» Task directions
Restate verbatim the span of lines below between the line with "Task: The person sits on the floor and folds" and the line with "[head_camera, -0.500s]", including those two lines, and only that span.

» Dataset records
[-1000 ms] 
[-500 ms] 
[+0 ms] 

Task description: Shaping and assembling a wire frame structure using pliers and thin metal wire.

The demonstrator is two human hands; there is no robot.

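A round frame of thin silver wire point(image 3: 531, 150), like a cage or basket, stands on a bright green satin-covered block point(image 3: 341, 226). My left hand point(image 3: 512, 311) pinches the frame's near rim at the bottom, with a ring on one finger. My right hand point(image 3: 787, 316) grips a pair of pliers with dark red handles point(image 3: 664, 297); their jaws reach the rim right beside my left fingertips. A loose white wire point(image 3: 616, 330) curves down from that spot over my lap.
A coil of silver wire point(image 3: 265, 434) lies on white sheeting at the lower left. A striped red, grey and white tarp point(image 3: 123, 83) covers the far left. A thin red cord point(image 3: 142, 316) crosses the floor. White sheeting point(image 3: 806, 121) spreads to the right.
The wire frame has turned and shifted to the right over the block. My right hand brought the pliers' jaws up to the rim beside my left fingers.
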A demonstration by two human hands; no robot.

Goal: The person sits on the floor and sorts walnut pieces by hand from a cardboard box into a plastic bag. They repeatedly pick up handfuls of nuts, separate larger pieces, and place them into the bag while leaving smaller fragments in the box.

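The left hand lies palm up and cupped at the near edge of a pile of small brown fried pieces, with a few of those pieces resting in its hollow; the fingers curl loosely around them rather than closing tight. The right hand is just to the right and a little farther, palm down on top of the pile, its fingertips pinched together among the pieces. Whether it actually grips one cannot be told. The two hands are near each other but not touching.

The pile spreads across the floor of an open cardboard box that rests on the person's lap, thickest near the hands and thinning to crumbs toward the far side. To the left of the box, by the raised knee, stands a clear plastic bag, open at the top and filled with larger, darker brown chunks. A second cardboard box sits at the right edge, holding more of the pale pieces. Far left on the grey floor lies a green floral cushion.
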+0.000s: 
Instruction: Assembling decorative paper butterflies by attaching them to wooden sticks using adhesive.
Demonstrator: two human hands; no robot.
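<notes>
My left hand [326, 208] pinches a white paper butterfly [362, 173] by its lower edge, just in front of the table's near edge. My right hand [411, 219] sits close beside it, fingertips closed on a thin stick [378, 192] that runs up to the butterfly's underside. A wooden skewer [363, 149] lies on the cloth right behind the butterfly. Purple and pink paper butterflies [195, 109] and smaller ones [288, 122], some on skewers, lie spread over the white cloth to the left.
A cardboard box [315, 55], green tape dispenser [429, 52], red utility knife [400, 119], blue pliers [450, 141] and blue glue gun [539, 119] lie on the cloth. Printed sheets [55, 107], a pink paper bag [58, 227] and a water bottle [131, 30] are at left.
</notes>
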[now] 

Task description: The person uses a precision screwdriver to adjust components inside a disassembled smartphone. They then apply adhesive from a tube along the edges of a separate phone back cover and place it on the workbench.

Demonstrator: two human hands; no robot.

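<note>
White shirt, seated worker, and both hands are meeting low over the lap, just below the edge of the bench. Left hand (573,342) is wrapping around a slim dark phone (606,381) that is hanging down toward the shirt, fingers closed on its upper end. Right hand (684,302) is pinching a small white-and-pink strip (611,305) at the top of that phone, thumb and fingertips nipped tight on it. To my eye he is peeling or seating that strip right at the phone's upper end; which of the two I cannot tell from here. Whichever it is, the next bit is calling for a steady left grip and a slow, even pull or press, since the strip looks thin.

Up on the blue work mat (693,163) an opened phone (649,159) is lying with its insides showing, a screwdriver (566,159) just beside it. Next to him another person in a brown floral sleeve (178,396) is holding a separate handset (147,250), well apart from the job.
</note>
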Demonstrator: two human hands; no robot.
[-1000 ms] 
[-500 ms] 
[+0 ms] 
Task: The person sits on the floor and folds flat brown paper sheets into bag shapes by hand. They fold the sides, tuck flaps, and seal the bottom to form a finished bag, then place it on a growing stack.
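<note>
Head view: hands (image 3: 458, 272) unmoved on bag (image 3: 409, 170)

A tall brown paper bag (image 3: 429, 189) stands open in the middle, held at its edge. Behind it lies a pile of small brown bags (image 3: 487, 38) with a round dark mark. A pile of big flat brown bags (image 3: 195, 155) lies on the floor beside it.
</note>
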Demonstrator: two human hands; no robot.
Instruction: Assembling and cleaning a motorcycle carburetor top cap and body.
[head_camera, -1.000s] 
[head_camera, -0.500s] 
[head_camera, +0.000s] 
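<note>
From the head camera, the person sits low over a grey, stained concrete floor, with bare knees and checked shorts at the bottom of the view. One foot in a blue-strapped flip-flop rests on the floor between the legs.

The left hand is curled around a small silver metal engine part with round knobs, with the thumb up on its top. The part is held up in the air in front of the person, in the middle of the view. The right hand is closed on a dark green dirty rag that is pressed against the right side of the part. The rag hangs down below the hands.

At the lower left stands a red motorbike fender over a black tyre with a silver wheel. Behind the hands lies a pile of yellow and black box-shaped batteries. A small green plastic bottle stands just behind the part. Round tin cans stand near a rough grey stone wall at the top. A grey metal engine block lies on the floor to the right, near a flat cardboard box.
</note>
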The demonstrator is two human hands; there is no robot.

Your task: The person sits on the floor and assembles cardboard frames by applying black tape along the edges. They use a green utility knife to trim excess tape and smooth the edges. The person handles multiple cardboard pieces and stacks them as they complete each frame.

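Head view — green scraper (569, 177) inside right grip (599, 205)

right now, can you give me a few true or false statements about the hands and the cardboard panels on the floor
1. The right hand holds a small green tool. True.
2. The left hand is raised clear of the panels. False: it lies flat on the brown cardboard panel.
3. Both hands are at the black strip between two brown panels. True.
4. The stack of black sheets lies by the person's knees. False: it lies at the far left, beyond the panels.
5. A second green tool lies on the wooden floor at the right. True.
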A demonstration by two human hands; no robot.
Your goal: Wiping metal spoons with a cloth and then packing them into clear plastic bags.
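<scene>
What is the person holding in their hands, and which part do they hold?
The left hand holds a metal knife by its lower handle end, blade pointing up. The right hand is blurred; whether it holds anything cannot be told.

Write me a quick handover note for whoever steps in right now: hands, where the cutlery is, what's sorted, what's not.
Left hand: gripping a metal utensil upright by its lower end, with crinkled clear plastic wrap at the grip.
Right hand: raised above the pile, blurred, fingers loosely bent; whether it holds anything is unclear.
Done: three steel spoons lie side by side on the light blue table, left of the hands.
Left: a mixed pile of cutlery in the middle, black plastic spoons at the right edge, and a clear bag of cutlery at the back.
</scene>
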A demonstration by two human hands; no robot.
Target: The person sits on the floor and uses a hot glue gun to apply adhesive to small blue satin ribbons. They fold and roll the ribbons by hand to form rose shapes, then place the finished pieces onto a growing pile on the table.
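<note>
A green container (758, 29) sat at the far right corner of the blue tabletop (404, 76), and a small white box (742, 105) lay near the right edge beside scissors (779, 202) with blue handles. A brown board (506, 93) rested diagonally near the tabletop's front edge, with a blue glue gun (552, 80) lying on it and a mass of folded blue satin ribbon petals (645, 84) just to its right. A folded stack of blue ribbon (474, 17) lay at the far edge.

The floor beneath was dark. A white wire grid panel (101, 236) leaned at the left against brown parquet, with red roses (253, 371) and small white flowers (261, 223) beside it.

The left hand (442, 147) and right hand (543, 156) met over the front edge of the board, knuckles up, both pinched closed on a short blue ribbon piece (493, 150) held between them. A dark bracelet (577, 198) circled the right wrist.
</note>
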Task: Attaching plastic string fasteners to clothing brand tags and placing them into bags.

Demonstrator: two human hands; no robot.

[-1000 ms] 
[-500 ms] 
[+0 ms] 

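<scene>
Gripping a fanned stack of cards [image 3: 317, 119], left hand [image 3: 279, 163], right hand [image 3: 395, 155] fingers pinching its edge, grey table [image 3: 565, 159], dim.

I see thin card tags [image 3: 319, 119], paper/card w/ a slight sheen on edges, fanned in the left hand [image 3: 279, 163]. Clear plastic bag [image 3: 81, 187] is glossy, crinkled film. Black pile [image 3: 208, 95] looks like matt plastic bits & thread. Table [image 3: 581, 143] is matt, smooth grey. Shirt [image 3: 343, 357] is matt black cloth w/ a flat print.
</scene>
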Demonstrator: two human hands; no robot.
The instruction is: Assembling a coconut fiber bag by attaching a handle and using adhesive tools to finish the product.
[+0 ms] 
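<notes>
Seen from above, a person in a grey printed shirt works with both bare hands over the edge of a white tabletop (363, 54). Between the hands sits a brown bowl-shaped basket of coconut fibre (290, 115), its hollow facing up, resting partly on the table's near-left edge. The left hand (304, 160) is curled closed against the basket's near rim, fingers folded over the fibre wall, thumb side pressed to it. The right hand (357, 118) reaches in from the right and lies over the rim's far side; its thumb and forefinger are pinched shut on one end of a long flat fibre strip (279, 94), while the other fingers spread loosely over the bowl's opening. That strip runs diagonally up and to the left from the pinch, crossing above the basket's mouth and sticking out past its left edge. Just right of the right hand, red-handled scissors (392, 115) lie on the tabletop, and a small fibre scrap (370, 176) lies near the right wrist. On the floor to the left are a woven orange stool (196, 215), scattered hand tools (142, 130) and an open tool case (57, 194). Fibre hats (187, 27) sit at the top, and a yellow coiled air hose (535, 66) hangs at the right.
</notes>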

» Task result
Task: The person sits on the floor and folds flat brown paper sheets into bag shapes by hand. They fold the sides, tuck flaps, and seal the bottom to form a finished bag, then place it on a growing stack.
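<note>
Head view: hands (image 3: 458, 272) unmoved on bag (image 3: 409, 170)

A tall brown paper bag (image 3: 429, 189) stands open in the middle, held at its edge. Behind it lies a pile of small brown bags (image 3: 487, 38) with a round dark mark. A pile of big flat brown bags (image 3: 195, 155) lies on the floor beside it.
</note>
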Demonstrator: two human hands; no robot.
Instruction: Assembling and cleaning a motorcycle carburetor top cap and body.
[head_camera, -1.000s] 
[head_camera, -0.500s] 

The answer to this exercise has been fully stated.